Recorded data:
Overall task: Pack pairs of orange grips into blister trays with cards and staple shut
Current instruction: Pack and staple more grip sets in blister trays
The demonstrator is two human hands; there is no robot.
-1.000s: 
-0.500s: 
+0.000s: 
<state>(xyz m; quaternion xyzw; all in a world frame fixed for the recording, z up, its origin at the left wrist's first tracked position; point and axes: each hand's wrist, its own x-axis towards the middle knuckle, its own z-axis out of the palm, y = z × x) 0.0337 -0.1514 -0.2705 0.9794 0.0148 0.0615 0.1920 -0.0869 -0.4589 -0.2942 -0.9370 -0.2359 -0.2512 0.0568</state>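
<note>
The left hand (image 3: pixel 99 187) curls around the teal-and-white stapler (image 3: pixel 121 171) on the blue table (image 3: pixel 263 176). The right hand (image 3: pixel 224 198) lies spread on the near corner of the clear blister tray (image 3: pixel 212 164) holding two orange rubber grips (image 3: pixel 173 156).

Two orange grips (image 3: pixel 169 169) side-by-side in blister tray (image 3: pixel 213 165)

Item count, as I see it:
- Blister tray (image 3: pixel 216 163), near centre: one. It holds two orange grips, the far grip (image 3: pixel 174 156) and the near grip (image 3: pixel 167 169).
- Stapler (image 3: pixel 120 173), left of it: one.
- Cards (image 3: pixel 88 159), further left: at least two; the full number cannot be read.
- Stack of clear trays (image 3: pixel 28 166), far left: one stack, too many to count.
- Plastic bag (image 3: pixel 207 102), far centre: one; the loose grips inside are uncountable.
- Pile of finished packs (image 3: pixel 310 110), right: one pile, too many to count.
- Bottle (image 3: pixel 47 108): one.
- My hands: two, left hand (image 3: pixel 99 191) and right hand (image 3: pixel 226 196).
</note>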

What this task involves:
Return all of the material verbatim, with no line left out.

Response:
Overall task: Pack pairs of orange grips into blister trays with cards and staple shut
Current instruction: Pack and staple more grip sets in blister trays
The demonstrator is two human hands; there is no robot.
-1.000s: 
-0.500s: 
+0.000s: 
<state>(xyz m; quaternion xyzw; all in a world frame fixed for the recording, z up, its origin at the left wrist's first tracked position; point and axes: each hand's wrist, its own x-axis towards the middle knuckle, its own z-axis out of the palm, y = z × x) 0.0337 -0.1514 -0.2705 0.9794 0.0148 0.0615 0.1920 -0.0869 -0.4589 -0.2942 -0.9370 -0.2359 -0.2512 0.0568</state>
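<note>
The left hand (image 3: pixel 99 187) curls around the teal-and-white stapler (image 3: pixel 121 171) on the blue table (image 3: pixel 263 176). The right hand (image 3: pixel 224 198) lies spread on the near corner of the clear blister tray (image 3: pixel 212 164) holding two orange rubber grips (image 3: pixel 173 156).

Two orange grips (image 3: pixel 169 169) side-by-side in blister tray (image 3: pixel 213 165)

Item count, as I see it:
- Blister tray (image 3: pixel 216 163), near centre: one. It holds two orange grips, the far grip (image 3: pixel 174 156) and the near grip (image 3: pixel 167 169).
- Stapler (image 3: pixel 120 173), left of it: one.
- Cards (image 3: pixel 88 159), further left: at least two; the full number cannot be read.
- Stack of clear trays (image 3: pixel 28 166), far left: one stack, too many to count.
- Plastic bag (image 3: pixel 207 102), far centre: one; the loose grips inside are uncountable.
- Pile of finished packs (image 3: pixel 310 110), right: one pile, too many to count.
- Bottle (image 3: pixel 47 108): one.
- My hands: two, left hand (image 3: pixel 99 191) and right hand (image 3: pixel 226 196).
</note>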

With that, the output is done.